Coincidently, Mike’s father was an accountant specializing in automobile dealerships. According to lore, my grandmother was the first women in the United States to ever get the position of business manager at an American automobile dealer. Somewhere about 1959-1961, she received the position after growing up through the 1930’s with only a high school education. A life long Democrat, she shared memories of getting onto the school bus with shoes too warn to wear and a coupon book for the bus ride which never seemed to have enough tickets to get her through the month. My grandmother was the most benevolent sole you ever met. I loved her dearly, but argued with her strenuously about political policies which encouraged people not to work. She always conceded, she’d seen enough terrible employees in her life as a business manager to know, but she was branded with the experience of the Great Depression and could never release the emotional ties which prevented her from looking objectively at these social conditions. Mike’s father knew my grandmother and he took me on as a client long after he was accepting new clients.

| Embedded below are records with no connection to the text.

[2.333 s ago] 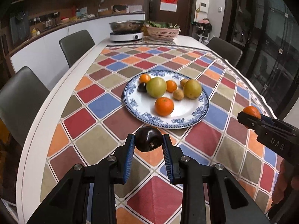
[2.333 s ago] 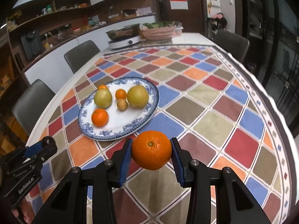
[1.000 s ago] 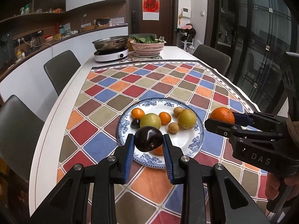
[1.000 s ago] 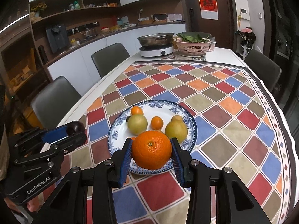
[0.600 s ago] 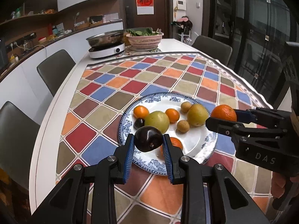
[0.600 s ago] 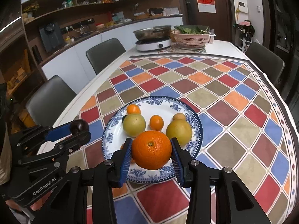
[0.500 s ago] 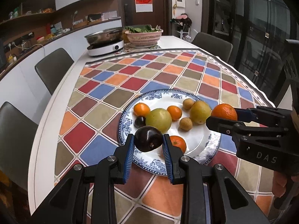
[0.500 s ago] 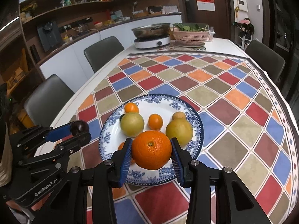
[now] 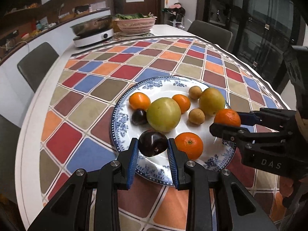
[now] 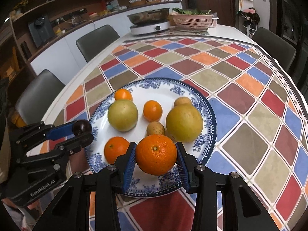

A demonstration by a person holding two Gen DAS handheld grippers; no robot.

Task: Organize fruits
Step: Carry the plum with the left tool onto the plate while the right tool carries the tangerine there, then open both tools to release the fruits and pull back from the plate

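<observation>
My left gripper is shut on a dark purple plum and holds it above the near rim of the blue-and-white plate. My right gripper is shut on an orange above the plate's near right part. The orange also shows in the left wrist view, and the plum in the right wrist view. On the plate lie two green-yellow round fruits, several small oranges, two small tan fruits and another dark plum.
The plate sits on a checkered tablecloth on a white table. At the far end stand an induction cooker with a steel pan and a pink basket of greens. Grey chairs stand around the table.
Both grippers have moved forward and down toward the plate, each still holding its fruit. The fruits on the plate have not moved.
</observation>
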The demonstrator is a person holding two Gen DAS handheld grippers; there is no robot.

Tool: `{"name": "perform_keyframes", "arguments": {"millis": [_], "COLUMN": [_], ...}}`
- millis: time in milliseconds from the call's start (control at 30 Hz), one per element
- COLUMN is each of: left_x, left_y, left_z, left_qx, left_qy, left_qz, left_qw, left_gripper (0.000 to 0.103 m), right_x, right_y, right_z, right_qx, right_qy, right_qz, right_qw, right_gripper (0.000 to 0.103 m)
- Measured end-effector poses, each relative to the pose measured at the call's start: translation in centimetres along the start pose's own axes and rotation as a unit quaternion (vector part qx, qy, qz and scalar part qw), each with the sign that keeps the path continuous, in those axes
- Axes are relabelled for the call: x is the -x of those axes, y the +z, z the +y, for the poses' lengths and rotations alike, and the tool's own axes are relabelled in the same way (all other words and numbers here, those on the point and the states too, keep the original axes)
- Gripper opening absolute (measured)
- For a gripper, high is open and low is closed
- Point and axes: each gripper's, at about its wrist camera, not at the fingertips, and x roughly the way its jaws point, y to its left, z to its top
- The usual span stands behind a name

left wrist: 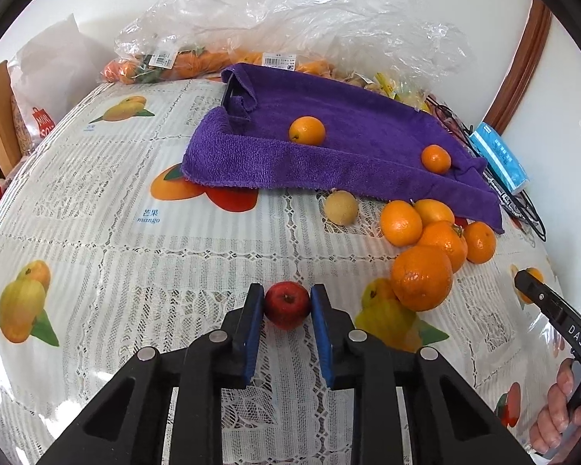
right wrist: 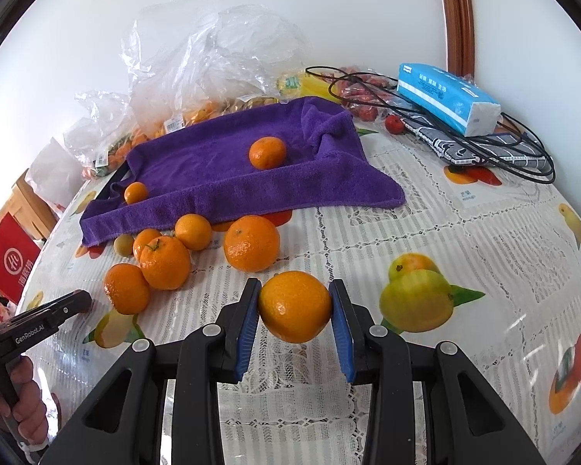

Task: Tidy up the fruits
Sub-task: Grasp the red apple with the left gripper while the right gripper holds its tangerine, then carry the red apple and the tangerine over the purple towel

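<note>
In the left wrist view, a white sack [left wrist: 54, 62] with a red tag sits at the far left edge of the counter [left wrist: 116, 240], which wears a lace cloth printed with fruit. At the lower centre the left tongs [left wrist: 286, 304] are closed tight on a small red apple [left wrist: 287, 304], their blue pads [left wrist: 254, 329] pressing both its sides just above the cloth. Above them, at the centre of the frame, a purple towel [left wrist: 329, 155] lies spread over a tray, with one orange [left wrist: 307, 130] near its middle and a smaller one [left wrist: 436, 159] toward its right end. Clear plastic bags [left wrist: 290, 19] of fruit pile up behind it. Right of centre, below the towel's edge, a pale yellowish fruit [left wrist: 341, 207] sits beside a cluster of oranges [left wrist: 430, 248] touching one another. A blue tissue pack [left wrist: 497, 157] lies at the right edge.

In the right wrist view, a hand [right wrist: 23, 399] at the lower left grips the other tool's handle. The same orange cluster [right wrist: 162, 259] lies left of centre, below the towel [right wrist: 232, 178]. At the lower centre the right tongs [right wrist: 294, 308] clamp a single orange [right wrist: 294, 306] between their pads, held above the counter [right wrist: 484, 232]. In the upper right, the tissue pack [right wrist: 445, 97] rests on tangled black cables [right wrist: 523, 155].
</note>
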Motion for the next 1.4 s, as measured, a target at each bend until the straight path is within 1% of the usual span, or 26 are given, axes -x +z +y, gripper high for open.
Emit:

I use to joke, the only thing worse than an accountant is a lawyer, but now with the dubious character of judges, journalists, and politicians polluting every sector of American life, those guys are like gods by comparison. Mike’s dad was one of those guys who hated taxes as much as you did and would really fight for every deduction he could find. Sadly, we lost him last year to Melanoma.
Aside from jail, drugs, and general mischievousness, Mike wasn’t satisfied with his troublesome punkness until he had a child out of wedlock. Finally, understanding the whole world was not going to revolve around him, he went to school and became a certified mechanic. He worked diligently to be true to his girlfriend and take care of his kid. His girlfriend, however, didn’t give up drugs or philandering, and it wasn’t long before Mike was home with his child.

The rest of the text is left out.